从罗素到卫礼贤:用实地观察与理性对话呈现真实中国

问题—— 近代以来,西方社会对中国的叙述长期带着距离感与想象色彩:既有对“异域”的浪漫投射,也常混杂成见与误读;进入20世纪上半叶,世界格局动荡,欧洲社会普遍经历价值迷惘与精神危机,外部世界对中国的关注随之升温。但“如何认识中国”依然是现实问题:如果只停留在概念推演或刻板印象上,讨论很容易滑向标签化与对立化,难以触及一个真实、复杂、不断变化的中国。 原因—— 推动西方中国观变化的关键因素之一,是“到场”的经历以及可验证的知识生产。随着来华考察、讲学、驻留者增多,中国的物质生活、社会结构与精神世界进入更广阔的观察范围。一些意义在于学术自觉的西方思想者与汉学家开始反思单一的比较框架,认为只有进入具体社会与价值体系内部,才可能对不同文明作出相对客观的判断。这个转变也折射出当时西方对自身现代性困境的反省:越是内部问题凸显,越需要以更开放的视角理解其他文明的经验与智慧。 影响—— 英国哲学家罗素于1920年应邀来华讲学,回国后撰写《中国问题》,把中国放入世界未来格局的讨论之中,并强调中西文明比较必须建立在对现实社会与价值结构的深入了解之上,避免以偏见低估与自身不同却同样重要的文明。罗素的书写在当时西方舆论场中传递出清晰信号:认识中国不能只靠二手材料和先验判断,而应回到事实与经验本身。 与之相呼应的是德国汉学家卫礼贤长期在华的实践。自19世纪末首次来华起,他在中国生活工作累计25年,持续将《论语》《道德经》等经典译介到西方,努力在语言转换与思想阐释之间搭建沟通渠道。卫礼贤强调中国文化中的理性传统与“追求和谐”的价值取向,认为中国文明的延续性对人类发展具有意义,并提出应综合东西方文化资源。基于长期生活体验与文本研究相结合的写作,使西方对中国的理解从风物与制度层面的描述,继续延伸到精神结构与哲学脉络。 总体来看,罗素、卫礼贤等人的工作在一定程度上冲淡了当时西方舆论中偏消极的中国叙事,成为20世纪上半叶“中学西传”的早期探索。他们的路径体现为一条清晰的认知演进:从异域想象转向理性观察,从感官印象走向内在理解,从零散描述走向结构性阐释。这一转向不只在于“介绍中国”,更在于提供了一种可操作的跨文明理解方法。 对策—— 从历史经验看,构建更客观的中国认知框架,需要在方法与机制上同步推进。 一是坚持以事实为基础的研究取向。
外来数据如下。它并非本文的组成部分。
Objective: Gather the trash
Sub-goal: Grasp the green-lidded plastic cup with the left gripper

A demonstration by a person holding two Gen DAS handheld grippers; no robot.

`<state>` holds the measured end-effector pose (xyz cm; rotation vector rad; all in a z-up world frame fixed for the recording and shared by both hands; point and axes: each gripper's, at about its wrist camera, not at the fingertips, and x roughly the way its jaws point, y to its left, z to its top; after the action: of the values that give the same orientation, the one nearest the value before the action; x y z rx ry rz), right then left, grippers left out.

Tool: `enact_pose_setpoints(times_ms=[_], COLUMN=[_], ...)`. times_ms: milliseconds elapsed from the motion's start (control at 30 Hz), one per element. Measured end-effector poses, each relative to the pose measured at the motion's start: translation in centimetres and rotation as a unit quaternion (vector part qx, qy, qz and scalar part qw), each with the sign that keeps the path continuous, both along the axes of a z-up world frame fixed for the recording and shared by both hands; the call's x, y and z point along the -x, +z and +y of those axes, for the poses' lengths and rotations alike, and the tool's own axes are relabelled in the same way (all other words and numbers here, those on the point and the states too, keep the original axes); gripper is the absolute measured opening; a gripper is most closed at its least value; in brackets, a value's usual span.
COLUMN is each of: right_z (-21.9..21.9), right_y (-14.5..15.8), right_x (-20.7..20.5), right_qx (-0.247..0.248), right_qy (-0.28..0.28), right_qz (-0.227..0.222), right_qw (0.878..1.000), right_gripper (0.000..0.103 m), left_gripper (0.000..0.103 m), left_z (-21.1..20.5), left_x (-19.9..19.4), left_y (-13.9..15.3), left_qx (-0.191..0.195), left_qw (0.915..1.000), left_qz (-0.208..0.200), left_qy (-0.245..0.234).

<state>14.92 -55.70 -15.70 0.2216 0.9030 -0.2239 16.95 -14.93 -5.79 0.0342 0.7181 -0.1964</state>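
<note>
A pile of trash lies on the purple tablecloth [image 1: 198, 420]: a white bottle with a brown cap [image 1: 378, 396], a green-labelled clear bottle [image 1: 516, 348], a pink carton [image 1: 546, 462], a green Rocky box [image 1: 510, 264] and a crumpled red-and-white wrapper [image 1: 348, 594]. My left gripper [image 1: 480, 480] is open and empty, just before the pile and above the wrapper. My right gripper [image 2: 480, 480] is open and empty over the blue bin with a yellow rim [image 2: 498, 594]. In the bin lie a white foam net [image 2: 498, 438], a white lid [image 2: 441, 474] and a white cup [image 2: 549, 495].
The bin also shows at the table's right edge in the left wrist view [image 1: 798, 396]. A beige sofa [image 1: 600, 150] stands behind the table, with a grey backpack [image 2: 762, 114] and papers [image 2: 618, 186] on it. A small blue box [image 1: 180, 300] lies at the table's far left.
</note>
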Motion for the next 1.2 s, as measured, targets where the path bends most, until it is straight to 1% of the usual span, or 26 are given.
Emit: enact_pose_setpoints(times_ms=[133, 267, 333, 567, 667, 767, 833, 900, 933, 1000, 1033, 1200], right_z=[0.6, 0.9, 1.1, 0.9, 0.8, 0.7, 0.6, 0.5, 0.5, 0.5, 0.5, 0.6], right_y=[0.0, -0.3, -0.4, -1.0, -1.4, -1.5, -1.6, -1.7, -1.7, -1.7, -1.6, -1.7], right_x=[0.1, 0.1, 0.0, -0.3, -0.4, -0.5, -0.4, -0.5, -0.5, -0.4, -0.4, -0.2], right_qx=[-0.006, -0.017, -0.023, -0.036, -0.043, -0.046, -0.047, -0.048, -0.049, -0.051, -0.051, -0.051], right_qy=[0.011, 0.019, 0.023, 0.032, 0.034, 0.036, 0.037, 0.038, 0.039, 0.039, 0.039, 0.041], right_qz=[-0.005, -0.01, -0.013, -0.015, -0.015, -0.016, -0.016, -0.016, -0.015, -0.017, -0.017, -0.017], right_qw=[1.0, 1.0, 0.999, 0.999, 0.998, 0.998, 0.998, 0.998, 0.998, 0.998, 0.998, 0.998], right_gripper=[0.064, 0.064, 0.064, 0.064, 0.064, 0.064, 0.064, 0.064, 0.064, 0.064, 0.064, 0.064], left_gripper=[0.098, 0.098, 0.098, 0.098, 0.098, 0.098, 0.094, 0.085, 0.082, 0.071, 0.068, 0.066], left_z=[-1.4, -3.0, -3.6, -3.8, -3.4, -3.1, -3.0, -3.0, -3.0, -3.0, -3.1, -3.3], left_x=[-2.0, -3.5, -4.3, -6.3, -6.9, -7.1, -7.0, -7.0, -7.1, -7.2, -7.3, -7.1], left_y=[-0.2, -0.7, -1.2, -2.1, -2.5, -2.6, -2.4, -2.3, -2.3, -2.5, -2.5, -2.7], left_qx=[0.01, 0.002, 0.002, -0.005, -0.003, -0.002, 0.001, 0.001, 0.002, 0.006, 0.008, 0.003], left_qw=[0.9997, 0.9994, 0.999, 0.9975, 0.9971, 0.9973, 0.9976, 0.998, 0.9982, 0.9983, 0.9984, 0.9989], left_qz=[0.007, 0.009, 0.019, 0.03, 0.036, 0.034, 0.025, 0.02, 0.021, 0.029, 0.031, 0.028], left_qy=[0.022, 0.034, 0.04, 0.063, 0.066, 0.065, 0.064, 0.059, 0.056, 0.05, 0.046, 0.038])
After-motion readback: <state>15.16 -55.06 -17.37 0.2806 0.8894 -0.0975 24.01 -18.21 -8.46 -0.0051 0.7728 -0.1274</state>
对外叙事与学术研究应尽量减少先入为主的概念套用,重视田野调查、档案文献、跨学科互证等可检验路径,使结论建立在可追溯的材料链条之上。 二是推动基于知识的比较与对话。文明差异不应在无知的基础上被夸大为“不可通约”,而应在充分理解对方历史语境与现实处境后展开讨论,在共性与差异之间形成更具解释力的认识。 三是强化经典阐释与当代转化的双向工作。经典翻译与思想阐释不仅是文字转换,也涉及概念边界、价值语汇与理解框架的重建;同时要把传统资源放入当代问题之中加以对接,避免将其“陈列化”。 四是拓展多层次人文交流渠道。学者驻访、青年交流、联合研究、公共文化传播等平台能够形成持续互动,减少信息不对称带来的误读与偏差。 前景—— 当前国际社会对中国的关注持续上升,但外部认知仍可能在现实竞争、意识形态偏见与碎片化传播中摇摆。回看罗素、卫礼贤等人的经验可以发现:越是在全球不确定性上升的时期,越需要以耐心、严谨与同理心推进跨文明理解。面向未来,围绕中国的国际叙事要走向稳定与成熟,关键在于以实地经验、系统研究与平等对话不断校准认知坐标,让“可感知的现实中国”更清晰地呈现在世界面前,并在文明互鉴中寻找共同应对时代挑战的思想资源。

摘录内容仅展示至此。